● **ACTION ITEM**: Transcribe, exactly and without pictures, the lines below from the line with "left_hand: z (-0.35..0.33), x" to the line with "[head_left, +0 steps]", both ends included, and no others.

● **RECORDS FOR PROCESSING**:

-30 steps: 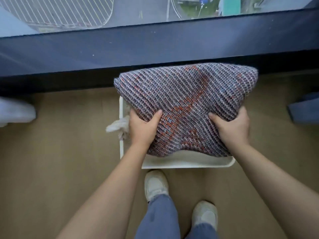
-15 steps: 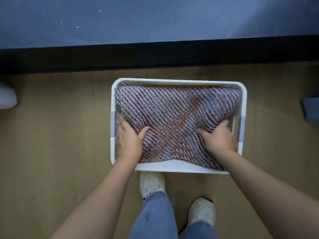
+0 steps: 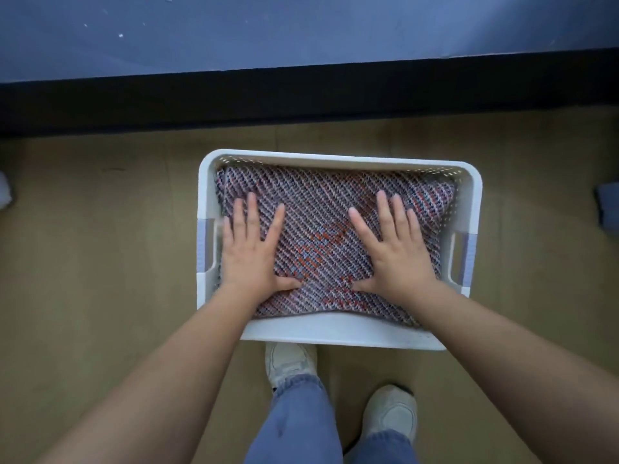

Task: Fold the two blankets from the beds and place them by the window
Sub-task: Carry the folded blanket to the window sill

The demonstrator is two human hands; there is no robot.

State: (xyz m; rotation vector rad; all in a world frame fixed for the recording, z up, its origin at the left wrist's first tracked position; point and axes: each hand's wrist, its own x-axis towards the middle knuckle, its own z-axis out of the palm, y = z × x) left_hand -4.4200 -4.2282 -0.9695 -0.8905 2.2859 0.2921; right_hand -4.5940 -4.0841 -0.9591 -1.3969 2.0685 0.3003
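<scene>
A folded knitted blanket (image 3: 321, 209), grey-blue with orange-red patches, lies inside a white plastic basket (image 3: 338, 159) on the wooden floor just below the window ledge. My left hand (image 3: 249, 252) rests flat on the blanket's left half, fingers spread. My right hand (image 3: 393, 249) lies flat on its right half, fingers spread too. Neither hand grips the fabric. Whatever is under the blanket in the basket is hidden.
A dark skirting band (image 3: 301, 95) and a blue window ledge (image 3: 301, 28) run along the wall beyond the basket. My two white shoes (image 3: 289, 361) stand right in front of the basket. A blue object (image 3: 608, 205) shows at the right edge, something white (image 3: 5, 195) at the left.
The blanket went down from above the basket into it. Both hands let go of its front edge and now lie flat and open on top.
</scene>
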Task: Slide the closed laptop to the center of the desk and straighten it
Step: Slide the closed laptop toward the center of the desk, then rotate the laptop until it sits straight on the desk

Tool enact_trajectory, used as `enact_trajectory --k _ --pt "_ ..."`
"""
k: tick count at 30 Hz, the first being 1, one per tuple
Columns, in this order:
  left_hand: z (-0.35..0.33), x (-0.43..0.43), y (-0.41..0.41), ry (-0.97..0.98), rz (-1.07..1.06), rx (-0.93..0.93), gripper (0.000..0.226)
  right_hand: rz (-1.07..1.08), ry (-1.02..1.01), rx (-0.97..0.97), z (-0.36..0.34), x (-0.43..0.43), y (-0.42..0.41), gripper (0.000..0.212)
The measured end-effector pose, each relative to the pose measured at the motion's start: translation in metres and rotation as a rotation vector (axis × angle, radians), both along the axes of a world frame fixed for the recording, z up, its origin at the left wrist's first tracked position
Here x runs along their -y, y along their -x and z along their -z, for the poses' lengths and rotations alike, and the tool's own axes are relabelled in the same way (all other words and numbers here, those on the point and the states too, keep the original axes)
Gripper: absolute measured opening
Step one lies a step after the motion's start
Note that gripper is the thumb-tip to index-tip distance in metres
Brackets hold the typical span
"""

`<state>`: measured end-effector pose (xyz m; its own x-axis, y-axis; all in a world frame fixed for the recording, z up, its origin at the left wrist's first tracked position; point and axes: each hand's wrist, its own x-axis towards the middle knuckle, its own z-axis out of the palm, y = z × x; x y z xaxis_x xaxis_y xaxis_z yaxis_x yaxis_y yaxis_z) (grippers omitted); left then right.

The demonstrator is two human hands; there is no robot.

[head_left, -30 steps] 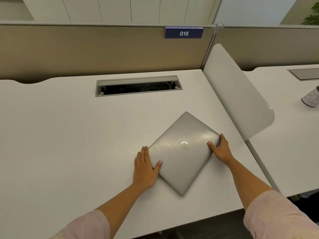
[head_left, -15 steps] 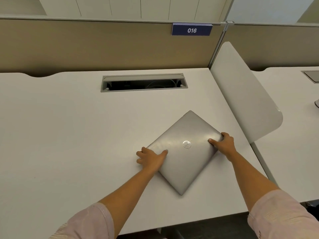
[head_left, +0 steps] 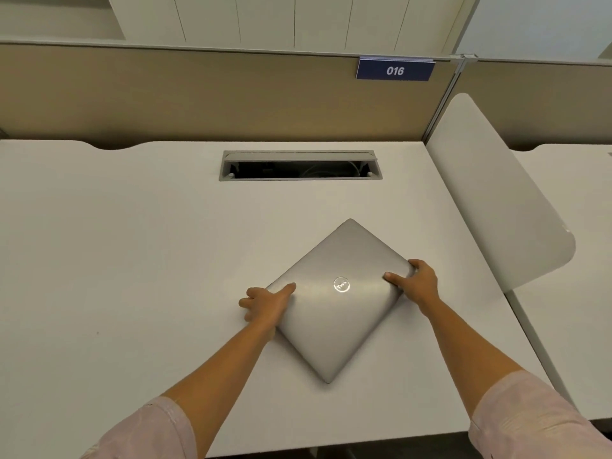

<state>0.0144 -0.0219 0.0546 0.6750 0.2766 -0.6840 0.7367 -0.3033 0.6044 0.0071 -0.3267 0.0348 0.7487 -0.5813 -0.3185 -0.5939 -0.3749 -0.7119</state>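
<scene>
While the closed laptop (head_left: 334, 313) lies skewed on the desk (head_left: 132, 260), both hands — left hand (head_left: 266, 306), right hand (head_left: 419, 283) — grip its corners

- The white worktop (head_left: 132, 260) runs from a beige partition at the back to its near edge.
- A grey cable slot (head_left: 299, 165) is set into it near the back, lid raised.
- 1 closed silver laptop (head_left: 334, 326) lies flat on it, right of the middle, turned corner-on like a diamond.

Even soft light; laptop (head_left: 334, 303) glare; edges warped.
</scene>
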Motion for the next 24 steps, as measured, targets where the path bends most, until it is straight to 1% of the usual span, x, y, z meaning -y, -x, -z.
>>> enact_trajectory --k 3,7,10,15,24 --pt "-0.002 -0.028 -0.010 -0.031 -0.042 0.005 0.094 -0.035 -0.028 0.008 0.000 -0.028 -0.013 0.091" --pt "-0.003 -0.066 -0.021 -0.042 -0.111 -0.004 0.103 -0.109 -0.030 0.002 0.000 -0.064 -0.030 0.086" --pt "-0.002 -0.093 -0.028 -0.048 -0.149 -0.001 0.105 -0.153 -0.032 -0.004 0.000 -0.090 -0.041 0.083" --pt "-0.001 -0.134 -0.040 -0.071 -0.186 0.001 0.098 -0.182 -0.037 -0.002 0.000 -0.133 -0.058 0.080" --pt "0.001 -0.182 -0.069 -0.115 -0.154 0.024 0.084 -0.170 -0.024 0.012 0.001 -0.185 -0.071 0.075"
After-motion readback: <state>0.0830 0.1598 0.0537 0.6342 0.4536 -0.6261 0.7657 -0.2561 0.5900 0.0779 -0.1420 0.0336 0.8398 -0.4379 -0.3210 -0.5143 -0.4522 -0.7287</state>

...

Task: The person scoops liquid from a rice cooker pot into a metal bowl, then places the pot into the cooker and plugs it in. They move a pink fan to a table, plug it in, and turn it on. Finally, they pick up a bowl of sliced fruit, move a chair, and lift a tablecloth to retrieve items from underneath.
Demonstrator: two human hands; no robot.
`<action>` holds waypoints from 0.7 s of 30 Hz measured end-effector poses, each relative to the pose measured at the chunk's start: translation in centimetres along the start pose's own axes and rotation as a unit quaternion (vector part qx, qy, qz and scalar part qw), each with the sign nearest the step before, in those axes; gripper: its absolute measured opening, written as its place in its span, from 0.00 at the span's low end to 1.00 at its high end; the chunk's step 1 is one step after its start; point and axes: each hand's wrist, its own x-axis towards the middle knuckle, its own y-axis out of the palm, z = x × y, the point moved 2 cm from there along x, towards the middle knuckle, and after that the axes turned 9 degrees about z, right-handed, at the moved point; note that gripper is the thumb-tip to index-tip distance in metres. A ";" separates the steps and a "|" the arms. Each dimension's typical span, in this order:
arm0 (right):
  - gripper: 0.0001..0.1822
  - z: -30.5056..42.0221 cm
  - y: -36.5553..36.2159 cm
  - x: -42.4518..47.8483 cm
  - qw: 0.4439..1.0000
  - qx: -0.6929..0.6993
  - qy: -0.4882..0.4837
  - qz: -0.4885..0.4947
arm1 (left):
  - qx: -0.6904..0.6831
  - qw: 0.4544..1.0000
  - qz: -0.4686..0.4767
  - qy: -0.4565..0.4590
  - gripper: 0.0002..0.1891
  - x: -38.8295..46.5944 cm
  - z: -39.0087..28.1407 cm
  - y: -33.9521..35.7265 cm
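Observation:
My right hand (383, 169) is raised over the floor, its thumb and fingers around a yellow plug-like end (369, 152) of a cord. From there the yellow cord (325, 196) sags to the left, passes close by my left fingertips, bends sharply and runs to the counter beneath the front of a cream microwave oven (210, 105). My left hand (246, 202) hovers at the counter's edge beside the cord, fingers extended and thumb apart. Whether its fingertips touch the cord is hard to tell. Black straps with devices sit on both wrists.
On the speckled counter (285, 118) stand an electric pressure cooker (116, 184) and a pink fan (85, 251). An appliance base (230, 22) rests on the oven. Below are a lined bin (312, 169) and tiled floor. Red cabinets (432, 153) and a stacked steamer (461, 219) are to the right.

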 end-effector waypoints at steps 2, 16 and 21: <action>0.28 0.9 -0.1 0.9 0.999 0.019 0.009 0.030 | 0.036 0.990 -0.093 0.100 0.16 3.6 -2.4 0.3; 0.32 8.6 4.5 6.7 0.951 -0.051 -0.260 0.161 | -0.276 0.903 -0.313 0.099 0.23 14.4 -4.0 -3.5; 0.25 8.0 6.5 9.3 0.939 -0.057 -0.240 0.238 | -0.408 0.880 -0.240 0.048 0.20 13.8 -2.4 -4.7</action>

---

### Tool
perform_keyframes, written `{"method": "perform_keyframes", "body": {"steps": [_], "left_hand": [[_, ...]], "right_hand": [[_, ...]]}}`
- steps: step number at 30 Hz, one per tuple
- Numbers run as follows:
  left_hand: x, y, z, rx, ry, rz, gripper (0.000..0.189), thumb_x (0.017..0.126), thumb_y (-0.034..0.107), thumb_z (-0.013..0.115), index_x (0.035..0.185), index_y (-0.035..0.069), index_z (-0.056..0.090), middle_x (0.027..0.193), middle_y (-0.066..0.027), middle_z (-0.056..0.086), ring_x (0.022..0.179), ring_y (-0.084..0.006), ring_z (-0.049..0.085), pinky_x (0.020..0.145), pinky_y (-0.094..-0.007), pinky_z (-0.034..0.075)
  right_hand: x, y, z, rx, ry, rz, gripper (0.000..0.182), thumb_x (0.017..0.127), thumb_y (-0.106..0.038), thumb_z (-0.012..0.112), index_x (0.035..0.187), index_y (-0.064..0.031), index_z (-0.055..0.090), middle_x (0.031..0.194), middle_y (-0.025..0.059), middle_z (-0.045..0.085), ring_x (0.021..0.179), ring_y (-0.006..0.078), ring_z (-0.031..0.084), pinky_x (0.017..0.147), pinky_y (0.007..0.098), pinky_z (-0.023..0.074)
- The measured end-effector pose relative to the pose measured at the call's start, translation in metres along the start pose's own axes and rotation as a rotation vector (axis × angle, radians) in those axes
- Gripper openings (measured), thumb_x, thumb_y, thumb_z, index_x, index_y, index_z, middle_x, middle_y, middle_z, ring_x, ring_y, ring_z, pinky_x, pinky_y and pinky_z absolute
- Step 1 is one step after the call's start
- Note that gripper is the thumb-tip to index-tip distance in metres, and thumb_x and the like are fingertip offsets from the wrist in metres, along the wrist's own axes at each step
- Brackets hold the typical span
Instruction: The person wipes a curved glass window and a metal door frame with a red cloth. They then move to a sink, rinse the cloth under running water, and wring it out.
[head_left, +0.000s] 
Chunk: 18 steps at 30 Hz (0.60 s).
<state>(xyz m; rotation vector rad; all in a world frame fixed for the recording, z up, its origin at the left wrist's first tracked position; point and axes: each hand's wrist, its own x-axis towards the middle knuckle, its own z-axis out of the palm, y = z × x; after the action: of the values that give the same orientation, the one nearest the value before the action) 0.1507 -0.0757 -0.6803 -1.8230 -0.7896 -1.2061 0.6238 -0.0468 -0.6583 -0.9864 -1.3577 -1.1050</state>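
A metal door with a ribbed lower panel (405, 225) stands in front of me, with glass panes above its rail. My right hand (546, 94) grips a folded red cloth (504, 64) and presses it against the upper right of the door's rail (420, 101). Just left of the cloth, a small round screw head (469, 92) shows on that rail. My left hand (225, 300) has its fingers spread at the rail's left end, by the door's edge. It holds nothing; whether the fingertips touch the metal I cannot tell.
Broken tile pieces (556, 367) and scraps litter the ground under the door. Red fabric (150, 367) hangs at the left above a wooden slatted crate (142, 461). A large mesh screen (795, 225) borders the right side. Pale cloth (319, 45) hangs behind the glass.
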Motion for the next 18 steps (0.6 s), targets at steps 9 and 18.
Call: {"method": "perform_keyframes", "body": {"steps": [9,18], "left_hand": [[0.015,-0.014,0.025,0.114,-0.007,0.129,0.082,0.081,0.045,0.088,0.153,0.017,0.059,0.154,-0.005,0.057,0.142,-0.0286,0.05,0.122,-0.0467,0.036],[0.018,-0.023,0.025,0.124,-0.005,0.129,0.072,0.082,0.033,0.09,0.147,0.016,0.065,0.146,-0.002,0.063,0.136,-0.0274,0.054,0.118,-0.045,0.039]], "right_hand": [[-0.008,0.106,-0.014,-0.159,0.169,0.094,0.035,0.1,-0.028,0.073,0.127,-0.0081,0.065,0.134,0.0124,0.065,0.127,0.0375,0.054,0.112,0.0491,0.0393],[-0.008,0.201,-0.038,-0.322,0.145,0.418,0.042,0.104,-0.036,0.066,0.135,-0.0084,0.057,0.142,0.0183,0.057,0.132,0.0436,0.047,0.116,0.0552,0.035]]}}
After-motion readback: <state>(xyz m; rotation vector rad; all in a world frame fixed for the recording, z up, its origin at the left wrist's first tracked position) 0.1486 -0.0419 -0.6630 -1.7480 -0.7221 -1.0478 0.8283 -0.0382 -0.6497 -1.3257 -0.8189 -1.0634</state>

● **EXERCISE RESPONSE**:
  left_hand: z (-0.35..0.33), x (-0.43..0.43), y (-0.41..0.41), ry (-0.97..0.98), rz (-1.07..1.06), rx (-0.93..0.93), gripper (0.000..0.226)
  right_hand: rz (-1.07..1.08), ry (-1.02..1.01), rx (-0.97..0.97), z (-0.36..0.34), x (-0.43..0.43), y (-0.42..0.41), gripper (0.000..0.212)
The measured end-effector pose, each relative to the pose measured at the motion's start: translation in metres and rotation as a rotation vector (axis × angle, radians), both along the axes of a world frame fixed for the recording, z up, its origin at the left wrist's first tracked position
Here x runs along their -y, y along their -x and z along their -z, for the poses' lengths and rotations alike, and the tool's own axes are relabelled in the same way (all other words and numbers here, those on the point and the states too, keep the original axes)
Gripper: absolute measured opening
Step one lies a step after the motion's start
Note that gripper is the thumb-tip to index-tip distance in metres
Brackets hold the typical span
"""

`<state>`: measured end-effector pose (xyz m; its own x-axis, y-axis; all in a world frame fixed for the recording, z up, its origin at the left wrist's first tracked position; point and axes: each hand's wrist, its own x-axis towards the middle knuckle, its own z-axis out of the palm, y = z × x; x y z xaxis_x xaxis_y xaxis_z yaxis_x yaxis_y yaxis_z) (grippers omitted); left then right.

The demonstrator is two human hands; there is no robot.

[head_left, -30 steps] 
[head_left, -15 steps] 
[head_left, +0 steps] 

The work on this exercise has been completed.